* REQUIRED ACTION
Return all lines of the listing below that carry the word "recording".

* INFORMATION PROVIDED
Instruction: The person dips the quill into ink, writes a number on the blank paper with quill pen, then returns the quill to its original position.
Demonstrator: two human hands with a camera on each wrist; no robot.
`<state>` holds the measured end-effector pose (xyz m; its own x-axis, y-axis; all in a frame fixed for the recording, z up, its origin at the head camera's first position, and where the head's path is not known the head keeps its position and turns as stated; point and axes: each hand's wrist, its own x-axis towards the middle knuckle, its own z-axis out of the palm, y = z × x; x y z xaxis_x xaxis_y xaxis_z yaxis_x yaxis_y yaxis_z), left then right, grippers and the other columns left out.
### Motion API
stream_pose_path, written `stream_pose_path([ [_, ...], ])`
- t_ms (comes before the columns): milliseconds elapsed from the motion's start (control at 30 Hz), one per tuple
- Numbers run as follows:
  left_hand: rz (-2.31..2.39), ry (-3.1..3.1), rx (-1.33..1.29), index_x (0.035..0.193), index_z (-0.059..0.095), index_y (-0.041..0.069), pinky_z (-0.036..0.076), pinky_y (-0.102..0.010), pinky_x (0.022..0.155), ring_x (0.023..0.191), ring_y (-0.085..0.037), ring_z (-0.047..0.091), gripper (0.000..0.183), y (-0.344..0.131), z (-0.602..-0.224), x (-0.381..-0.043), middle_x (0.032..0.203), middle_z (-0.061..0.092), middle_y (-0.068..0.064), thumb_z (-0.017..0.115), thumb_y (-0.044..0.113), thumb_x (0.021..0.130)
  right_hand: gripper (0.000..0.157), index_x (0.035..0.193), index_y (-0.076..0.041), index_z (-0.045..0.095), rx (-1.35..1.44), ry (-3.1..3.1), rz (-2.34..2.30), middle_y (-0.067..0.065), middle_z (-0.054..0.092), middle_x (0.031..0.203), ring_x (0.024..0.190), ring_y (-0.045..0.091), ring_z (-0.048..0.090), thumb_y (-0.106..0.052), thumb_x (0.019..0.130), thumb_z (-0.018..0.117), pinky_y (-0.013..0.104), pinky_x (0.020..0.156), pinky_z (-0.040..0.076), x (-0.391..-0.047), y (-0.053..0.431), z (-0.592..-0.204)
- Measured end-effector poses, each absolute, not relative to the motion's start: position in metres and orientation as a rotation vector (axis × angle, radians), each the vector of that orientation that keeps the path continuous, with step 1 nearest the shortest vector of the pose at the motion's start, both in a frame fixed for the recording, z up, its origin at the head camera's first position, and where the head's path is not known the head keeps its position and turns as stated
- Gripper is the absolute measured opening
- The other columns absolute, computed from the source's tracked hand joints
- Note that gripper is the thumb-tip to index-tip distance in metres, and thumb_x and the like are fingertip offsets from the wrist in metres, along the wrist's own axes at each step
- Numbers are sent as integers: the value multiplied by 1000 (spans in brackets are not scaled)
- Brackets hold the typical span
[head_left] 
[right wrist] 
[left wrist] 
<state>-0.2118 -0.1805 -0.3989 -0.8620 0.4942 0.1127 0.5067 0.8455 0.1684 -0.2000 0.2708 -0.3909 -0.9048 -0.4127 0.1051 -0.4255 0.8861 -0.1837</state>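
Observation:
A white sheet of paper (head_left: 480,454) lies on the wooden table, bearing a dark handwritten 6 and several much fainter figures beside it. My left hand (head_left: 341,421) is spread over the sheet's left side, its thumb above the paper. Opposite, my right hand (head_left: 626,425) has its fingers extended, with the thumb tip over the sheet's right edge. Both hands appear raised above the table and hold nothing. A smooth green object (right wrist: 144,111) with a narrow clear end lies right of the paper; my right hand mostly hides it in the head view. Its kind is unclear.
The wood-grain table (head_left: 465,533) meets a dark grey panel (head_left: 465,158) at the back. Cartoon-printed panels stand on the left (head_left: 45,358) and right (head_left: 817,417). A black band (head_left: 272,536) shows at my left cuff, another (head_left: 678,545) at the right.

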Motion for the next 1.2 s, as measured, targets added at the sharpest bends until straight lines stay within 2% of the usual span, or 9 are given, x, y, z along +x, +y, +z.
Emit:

* RESULT
`<state>` holds the measured end-effector pose (xyz m; its own x-axis, y-axis; all in a frame fixed for the recording, z up, its origin at the head camera's first position, and where the head's path is not known the head keeps its position and turns as stated; point and axes: each hand's wrist, its own x-axis towards the middle knuckle, its own z-axis out of the palm, y = z × x; x y z xaxis_x xaxis_y xaxis_z yaxis_x yaxis_y yaxis_z), left then right, grippers and the other columns left out.
- Measured end-effector poses, each absolute, not relative to the motion's start: position in metres and orientation as a rotation vector (axis × angle, radians), each the vector of that orientation that keeps the path continuous, with step 1 nearest the shortest vector of the pose at the motion's start, both in a frame fixed for the recording, z up, its origin at the head camera's first position, and where the head's path is not known the head keeps its position and turns as stated

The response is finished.